The problem of estimating depth from two or more images is a fundamental problem in computer vision, which is commonly referred as to stereo matching. The applications of stereo matching range from 3D reconstruction to autonomous robot navigation. Stereo matching is particularly attractive for applications in real life because of its simplicity and low cost, especially compared to costly laser range finders/scanners, such as for the case of 3D reconstruction. However, stereo matching has its very unique problems like convergence issues in the optimisation methods, and challenges to find matches accurately due to changes in lighting conditions, occluded areas, noisy images, etc. It is precisely because of these challenges that stereo matching continues to be a very active field of research.

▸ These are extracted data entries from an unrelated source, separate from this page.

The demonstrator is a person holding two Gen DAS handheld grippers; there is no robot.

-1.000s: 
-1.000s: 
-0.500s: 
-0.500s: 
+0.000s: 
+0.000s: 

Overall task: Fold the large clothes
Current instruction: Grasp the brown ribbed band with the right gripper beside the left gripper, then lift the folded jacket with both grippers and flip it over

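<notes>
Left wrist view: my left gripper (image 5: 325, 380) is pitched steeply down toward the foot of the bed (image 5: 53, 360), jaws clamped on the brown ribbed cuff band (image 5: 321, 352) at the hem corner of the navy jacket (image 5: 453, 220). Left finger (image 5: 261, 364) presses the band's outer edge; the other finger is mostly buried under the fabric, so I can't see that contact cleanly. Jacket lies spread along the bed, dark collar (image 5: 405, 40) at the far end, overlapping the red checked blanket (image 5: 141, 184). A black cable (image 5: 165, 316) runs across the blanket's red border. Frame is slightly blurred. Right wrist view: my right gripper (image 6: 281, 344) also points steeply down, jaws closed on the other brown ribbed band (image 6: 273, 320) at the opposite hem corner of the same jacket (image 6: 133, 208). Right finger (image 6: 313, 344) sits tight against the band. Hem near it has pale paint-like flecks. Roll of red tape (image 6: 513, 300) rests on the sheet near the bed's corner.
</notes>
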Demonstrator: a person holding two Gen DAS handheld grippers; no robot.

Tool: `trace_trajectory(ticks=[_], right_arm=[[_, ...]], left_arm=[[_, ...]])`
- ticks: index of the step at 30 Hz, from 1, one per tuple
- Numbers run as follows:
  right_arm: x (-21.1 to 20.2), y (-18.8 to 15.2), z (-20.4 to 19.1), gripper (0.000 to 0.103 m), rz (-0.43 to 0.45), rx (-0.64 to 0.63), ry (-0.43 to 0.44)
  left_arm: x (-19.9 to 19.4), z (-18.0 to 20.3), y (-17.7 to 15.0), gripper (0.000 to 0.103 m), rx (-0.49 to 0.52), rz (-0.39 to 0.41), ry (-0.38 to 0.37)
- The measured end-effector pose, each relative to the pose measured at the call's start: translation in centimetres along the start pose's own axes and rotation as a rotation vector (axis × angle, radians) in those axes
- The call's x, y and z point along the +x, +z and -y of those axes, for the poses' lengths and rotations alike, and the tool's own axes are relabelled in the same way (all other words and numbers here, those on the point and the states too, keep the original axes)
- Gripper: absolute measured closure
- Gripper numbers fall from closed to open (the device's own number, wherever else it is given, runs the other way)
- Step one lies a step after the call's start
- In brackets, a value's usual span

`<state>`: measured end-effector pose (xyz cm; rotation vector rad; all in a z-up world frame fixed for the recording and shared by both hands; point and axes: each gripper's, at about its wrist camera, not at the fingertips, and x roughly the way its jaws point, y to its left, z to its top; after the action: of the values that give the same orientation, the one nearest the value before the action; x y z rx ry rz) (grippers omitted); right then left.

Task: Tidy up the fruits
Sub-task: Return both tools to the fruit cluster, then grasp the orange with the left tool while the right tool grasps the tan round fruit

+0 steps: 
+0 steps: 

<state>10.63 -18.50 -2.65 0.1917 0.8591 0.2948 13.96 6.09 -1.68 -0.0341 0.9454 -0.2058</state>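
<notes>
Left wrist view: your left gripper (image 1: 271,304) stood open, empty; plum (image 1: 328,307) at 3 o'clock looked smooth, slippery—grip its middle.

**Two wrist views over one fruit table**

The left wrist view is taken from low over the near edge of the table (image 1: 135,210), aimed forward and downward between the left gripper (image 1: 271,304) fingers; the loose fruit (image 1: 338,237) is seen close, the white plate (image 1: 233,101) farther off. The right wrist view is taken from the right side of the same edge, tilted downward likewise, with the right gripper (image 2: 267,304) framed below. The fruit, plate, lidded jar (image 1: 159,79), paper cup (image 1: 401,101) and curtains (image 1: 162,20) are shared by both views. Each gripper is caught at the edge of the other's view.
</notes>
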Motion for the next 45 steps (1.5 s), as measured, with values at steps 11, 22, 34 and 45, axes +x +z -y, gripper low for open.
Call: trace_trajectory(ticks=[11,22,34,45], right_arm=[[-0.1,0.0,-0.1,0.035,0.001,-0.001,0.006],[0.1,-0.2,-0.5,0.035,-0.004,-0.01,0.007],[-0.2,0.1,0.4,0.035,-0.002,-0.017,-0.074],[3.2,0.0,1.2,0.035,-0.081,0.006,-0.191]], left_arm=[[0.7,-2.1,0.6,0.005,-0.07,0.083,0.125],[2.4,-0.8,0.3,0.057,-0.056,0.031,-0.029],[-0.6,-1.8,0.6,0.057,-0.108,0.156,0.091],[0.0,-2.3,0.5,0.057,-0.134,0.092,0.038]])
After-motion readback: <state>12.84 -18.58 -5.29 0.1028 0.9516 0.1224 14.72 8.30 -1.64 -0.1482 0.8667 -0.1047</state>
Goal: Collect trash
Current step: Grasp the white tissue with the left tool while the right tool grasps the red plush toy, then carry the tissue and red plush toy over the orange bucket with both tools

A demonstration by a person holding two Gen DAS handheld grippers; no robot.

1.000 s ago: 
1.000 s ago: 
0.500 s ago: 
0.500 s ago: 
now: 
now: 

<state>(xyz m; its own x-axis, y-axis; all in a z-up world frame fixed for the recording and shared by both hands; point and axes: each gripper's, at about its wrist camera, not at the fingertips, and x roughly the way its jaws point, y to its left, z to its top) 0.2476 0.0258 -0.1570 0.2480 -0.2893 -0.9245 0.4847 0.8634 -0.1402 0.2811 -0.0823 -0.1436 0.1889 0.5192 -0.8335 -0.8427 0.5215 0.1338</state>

In this thesis we develop a binocular stereo matching algorithm that works with rectified images (i.e. scan lines in two images are aligned) to find a real valued displacement (i.e. disparity) that best matches two pixels. To accomplish this our research has developed techniques to efficiently explore a 3D space, compare potential matches, and an inference algorithm to assign the optimal disparity to each pixel in the image. The proposed approach is also extended to the trinocular case. In particular, the trinocular extension deals with a binocular set of images captured at the same time and a third image displaced in time. This approach is referred as to t +1 trinocular stereo matching, and poses the challenge of recovering camera motion, which is addressed by a novel technique we call baseline recovery. We have extensively validated our binocular and trinocular algorithms using the well known KITTI and Middlebury data sets. The performance of our algorithms is consistent across different data sets, and its performance is among the top performers in the KITTI and Middlebury datasets.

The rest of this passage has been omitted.